Il rischio di aborto aumenta decisamente quando la procedura viene eseguita per via transcervicale (2-3%), e ancor di più se al posto del catetere flessibile si utilizza la pinza da biopsia. Numerosi altri fattori possono influire sul tasso di perdite fetali; il rischio decresce all'aumentare dell'età gestazionale (quindi un esame troppo precoce è assai rischioso), ed al grado di esperienza ed abilità dell'operatore, mentre aumenta all'aumentare dell'età materna, in presenza di mosaicismi placentari ed in caso di infissioni multiple dell'ago (a volte, seppur raramente (1% c.a. dei casi), è necessario ripetere puntura ed aspirazione per insufficienza di materiale prelevato; nei rarissimi casi di ulteriore insuccesso, di regola viene programmata un'amniocentesi 2-4 settimane dopo).

Dopo la villocentesi, in una percentuale variabile dal 2 al 6% dei casi, nelle ore successive al prelievo la gestante lamenta disturbi passeggeri, come crampi all'utero ed una lieve perdita ematica dai genitali; questo evento, entro certi limiti, non deve spaventare la donna, dato che non è statisticamente correlato con l'abortività. Più raramente possono insorgere sintomi come febbre, dolori e persino brividi, tutti sintomi che - al pari di eventuali emorragie consistenti - devono essere prontamente sottoposti all'attenzione medica.

Per evitare fenomeni di incompatibilità materno fetale, con conseguente malattia emolitica del neonato, nelle gestanti non immunizzate Rh negative con partner Rh positivo, dev'essere eseguita una profilassi con immunoglobuline anti-D (per approfondire: test di Coombs in gravidanza).
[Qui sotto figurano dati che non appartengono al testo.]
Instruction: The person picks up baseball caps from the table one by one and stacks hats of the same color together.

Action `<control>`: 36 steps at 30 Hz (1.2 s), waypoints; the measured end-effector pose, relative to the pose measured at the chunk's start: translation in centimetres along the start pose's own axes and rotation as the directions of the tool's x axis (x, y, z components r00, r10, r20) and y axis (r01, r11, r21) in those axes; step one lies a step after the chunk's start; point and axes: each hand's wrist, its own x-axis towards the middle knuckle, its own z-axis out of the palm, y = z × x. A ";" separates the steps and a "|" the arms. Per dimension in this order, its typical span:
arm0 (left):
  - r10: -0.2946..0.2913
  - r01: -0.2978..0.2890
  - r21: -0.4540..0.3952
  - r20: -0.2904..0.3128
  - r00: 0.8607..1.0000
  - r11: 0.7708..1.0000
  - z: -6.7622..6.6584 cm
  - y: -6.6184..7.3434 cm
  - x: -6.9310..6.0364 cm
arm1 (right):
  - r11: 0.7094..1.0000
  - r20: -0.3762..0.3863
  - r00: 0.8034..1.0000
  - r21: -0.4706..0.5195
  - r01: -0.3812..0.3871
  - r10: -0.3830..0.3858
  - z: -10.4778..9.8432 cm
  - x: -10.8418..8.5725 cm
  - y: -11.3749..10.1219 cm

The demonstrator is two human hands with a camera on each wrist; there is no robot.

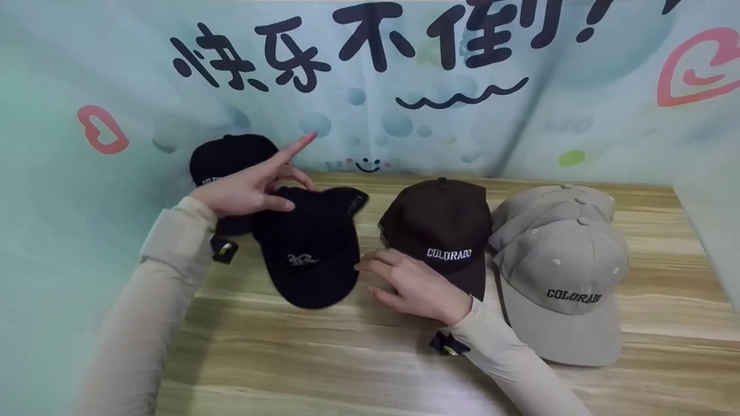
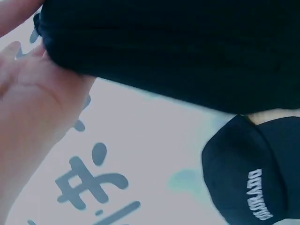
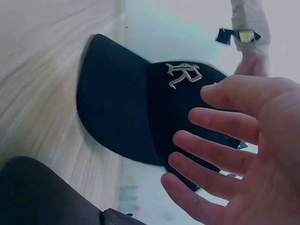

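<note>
A black cap (image 1: 312,254) with a light embroidered "R" logo is tilted in front of me, brim toward me. My left hand (image 1: 248,188) pinches its crown between thumb and fingers, with the index finger pointing out straight. In the left wrist view the dark cap cloth (image 2: 168,51) fills the top, against that palm. My right hand (image 1: 413,283) is at the brim's right edge, fingers spread and loosely bent. In the right wrist view its fingers (image 3: 211,154) are in front of the cap's crown; whether they touch it I cannot tell.
Behind the left hand sits another black cap (image 1: 231,153) with lettering. A dark brown "COLORADO" cap (image 1: 433,214) is beside the right hand. Farther right, several grey caps (image 1: 563,271) are stacked overlapping. All rest on a wood-grain table (image 1: 324,364) before a printed cloth backdrop (image 1: 370,124).
</note>
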 end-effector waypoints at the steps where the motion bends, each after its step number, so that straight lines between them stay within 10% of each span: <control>1: -0.015 0.015 0.020 0.029 0.999 1.000 -0.1 0.1 0.7 | 1.000 0.007 1.000 0.000 -0.003 0.003 0.1 0.1 0.0; 8: -0.171 0.162 0.229 0.022 0.985 0.960 0.3 -1.5 5.5 | 0.996 0.170 0.983 -0.058 -0.062 0.071 2.0 1.6 -0.9; 13: -0.265 0.277 0.247 -0.081 0.961 0.929 0.8 -4.2 7.4 | 0.957 0.276 0.924 -0.195 -0.217 0.266 3.9 3.2 -1.7; 16: -0.292 0.322 0.243 -0.151 0.944 0.915 1.1 -5.6 7.6 | 0.913 0.269 0.891 -0.289 -0.288 0.366 5.0 3.9 -2.2; 25: -0.256 0.334 0.288 -0.277 0.926 0.898 1.3 -7.1 7.2 | 0.810 0.123 0.876 -0.458 -0.367 0.466 6.8 5.8 -2.7; 36: -0.297 0.515 0.352 -0.516 0.803 0.782 -0.1 -10.7 3.7 | 0.795 0.063 0.863 -0.426 -0.431 0.501 6.6 6.5 -1.9</control>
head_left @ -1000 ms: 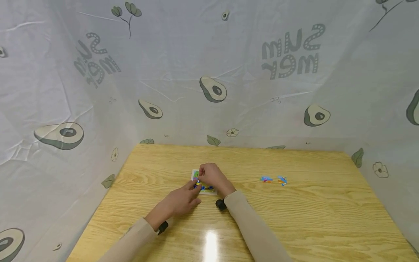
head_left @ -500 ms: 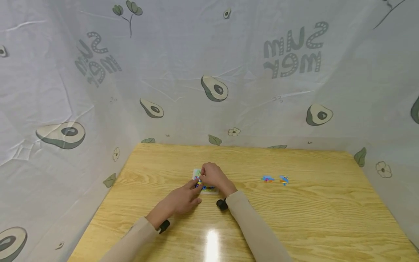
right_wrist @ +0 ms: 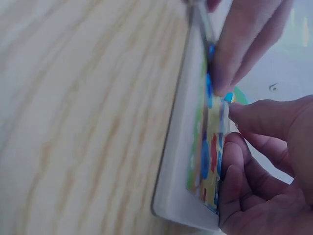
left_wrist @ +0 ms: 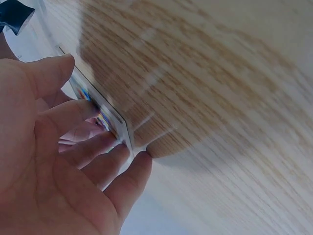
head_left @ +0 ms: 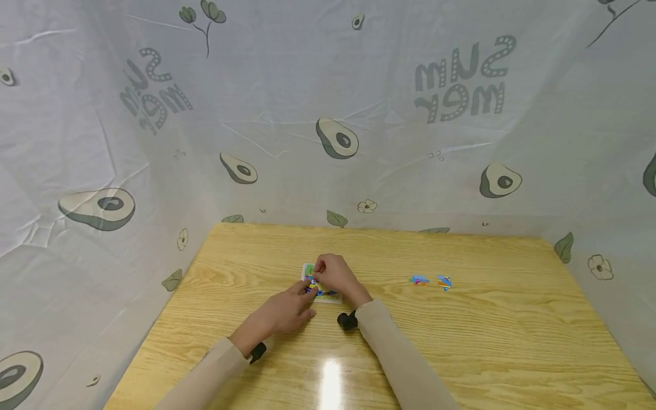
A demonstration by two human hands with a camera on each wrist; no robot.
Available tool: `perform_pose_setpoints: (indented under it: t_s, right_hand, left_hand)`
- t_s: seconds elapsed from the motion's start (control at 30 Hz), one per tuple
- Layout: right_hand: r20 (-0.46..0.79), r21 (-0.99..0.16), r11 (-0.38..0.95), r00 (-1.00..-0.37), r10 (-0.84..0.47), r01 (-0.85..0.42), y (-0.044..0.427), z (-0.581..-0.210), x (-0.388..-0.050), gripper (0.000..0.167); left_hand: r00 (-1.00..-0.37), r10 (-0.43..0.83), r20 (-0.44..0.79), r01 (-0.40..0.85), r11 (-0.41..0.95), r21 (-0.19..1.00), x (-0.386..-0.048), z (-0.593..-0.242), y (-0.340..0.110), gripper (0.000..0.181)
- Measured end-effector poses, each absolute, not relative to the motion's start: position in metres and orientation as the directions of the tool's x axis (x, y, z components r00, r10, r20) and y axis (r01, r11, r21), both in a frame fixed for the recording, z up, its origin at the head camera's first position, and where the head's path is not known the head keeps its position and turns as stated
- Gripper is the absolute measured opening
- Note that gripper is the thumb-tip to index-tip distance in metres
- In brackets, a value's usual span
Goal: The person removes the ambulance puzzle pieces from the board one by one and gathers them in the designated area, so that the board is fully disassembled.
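A small jigsaw puzzle in a white frame (head_left: 335, 300) lies flat on the table, its colourful picture partly covered by both hands. My left hand (head_left: 284, 310) rests its fingertips on the near left part of the puzzle; in the left wrist view its fingers (left_wrist: 105, 171) reach over the frame's edge. Above the puzzle's middle, my right hand (head_left: 335, 274) has its thumb and fingers drawn together, pinching at a puzzle piece that they mostly hide. The right wrist view shows the thumb (right_wrist: 261, 117) and curled fingers (right_wrist: 234, 171) against the puzzle's surface (right_wrist: 205, 156).
Two loose puzzle pieces, a blue and pink one (head_left: 419, 280) and a blue and orange one (head_left: 444, 282), lie to the right on the wooden table (head_left: 492, 330). A patterned white curtain (head_left: 287, 114) hangs behind and at the sides.
Both hands stay at the puzzle with hardly any movement. The head view has shifted slightly. The two loose pieces lie where they were.
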State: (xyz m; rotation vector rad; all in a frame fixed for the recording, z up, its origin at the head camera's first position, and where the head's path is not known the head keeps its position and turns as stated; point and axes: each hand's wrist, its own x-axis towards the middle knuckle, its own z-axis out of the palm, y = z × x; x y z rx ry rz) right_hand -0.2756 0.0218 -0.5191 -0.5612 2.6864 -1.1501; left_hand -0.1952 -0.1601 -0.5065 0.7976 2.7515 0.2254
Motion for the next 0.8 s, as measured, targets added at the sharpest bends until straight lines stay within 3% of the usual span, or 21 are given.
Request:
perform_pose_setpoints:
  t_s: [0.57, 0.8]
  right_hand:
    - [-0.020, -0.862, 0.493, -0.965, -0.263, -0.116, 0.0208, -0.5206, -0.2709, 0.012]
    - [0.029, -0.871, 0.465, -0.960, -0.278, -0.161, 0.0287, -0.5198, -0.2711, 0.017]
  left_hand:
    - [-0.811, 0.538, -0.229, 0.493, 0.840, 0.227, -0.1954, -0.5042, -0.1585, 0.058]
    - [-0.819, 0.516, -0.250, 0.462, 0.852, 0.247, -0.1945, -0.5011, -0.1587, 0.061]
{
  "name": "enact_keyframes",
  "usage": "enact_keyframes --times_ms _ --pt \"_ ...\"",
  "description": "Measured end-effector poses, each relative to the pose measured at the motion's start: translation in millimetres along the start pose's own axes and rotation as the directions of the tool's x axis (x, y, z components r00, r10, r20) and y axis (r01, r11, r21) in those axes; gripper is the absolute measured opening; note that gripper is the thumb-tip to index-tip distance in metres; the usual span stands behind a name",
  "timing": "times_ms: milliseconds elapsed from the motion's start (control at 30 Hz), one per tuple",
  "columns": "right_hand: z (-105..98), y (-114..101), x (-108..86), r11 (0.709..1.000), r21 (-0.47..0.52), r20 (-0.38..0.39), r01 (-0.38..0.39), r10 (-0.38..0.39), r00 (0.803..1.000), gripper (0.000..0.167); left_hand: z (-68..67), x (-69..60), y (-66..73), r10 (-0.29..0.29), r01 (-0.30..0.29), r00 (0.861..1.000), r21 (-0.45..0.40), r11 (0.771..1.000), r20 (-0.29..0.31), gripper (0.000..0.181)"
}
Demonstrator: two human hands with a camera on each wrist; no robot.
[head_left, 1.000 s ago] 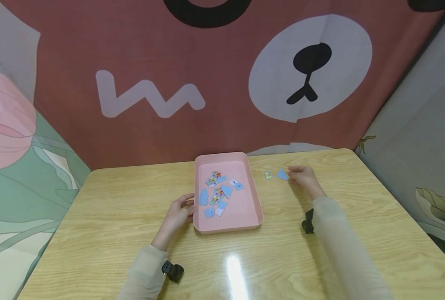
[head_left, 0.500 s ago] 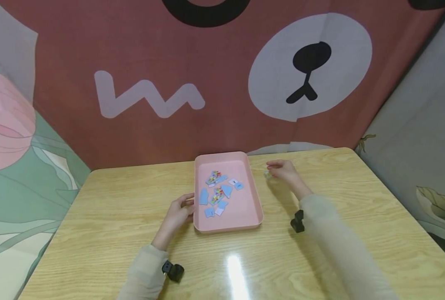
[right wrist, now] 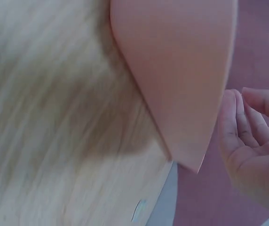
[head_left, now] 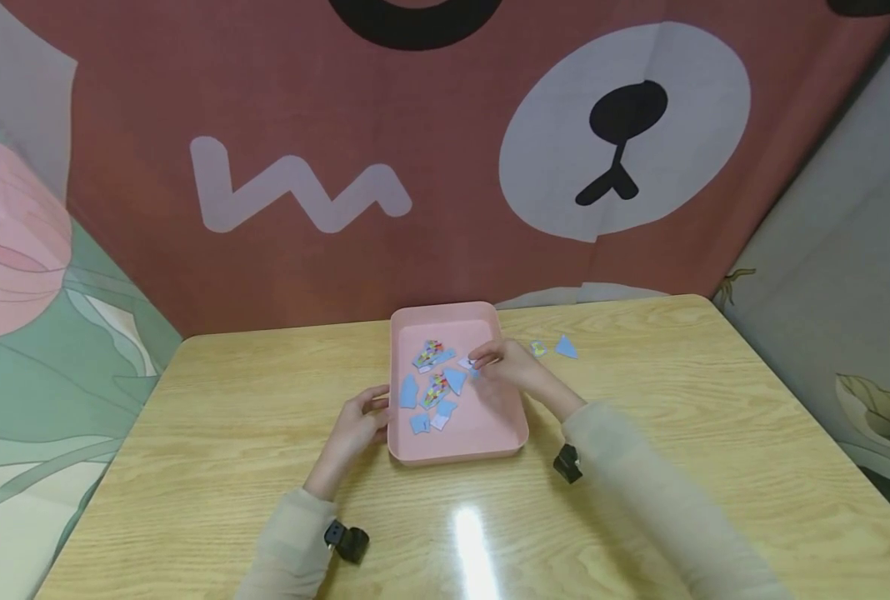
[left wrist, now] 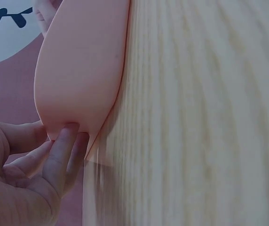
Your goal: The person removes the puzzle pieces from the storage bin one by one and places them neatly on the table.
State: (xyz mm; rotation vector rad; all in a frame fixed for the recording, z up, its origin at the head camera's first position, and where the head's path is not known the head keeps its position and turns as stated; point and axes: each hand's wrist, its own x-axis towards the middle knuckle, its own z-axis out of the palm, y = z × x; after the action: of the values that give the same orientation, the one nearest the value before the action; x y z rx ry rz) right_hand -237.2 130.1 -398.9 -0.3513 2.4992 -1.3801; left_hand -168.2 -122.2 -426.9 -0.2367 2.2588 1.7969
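Observation:
Several flat puzzle pieces lie in the pink tray (head_left: 493, 433), some light blue like the upright piece (head_left: 409, 392), others with a bright multicoloured pattern such as this piece (head_left: 436, 390). My right hand (head_left: 507, 365) is over the tray's right side, fingertips just above a white-and-blue piece (head_left: 466, 363) that it partly covers. In the right wrist view its fingers are bent, with nothing visible between thumb and fingers. Against the tray's left outer wall (left wrist: 83, 70) rest the extended fingers of my left hand (head_left: 358, 421), its thumb close to the rim.
On the wooden table (head_left: 250, 400), right of the tray, lie a blue triangular piece (head_left: 566, 347) and a small yellow-green piece (head_left: 538, 348). A curtain (head_left: 302, 275) with a bear print hangs directly behind the table's back edge.
My right hand has moved left from beside the blue triangular piece, past the small yellow-green one, to above the tray. Both pieces stay on the table. My left hand stays at the tray.

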Motion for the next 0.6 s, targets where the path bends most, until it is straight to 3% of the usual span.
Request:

Nel caso la donna risulti già immunizzata l'esecuzione della villocentesi è invece controindicata.

Cosa fare prima e dopo la villocentesi?

Durante la preparazione all'esame, normalmente non vengono dati consigli particolari; si raccomanda comunque di moderare il consumo di cibo nell'ultimo pasto prima della villocentesi e di evitare eccessive ansie ed infondate preoccupazioni.

Terminata la procedura diagnostica, dopo circa un'ora dal prelievo, viene effettuata un'ecografia per valutare il battito cardiaco fetale. Al termine della villocentesi, non è invece necessaria la somministrazione di antibiotici o farmaci miorilassanti (con lo scopo di prevenire contrazioni uterine); la paziente potrà quindi ritornare tranquillamente alle proprie attività abituali, con l'accortezza di evitare sforzi fisici intensi ed astenersi dai rapporti sessuali per un paio di giorni. L'uso della profilassi antibiotica post - villocentesi va invece effettuata se esistono fattori di rischio per corionamniotite.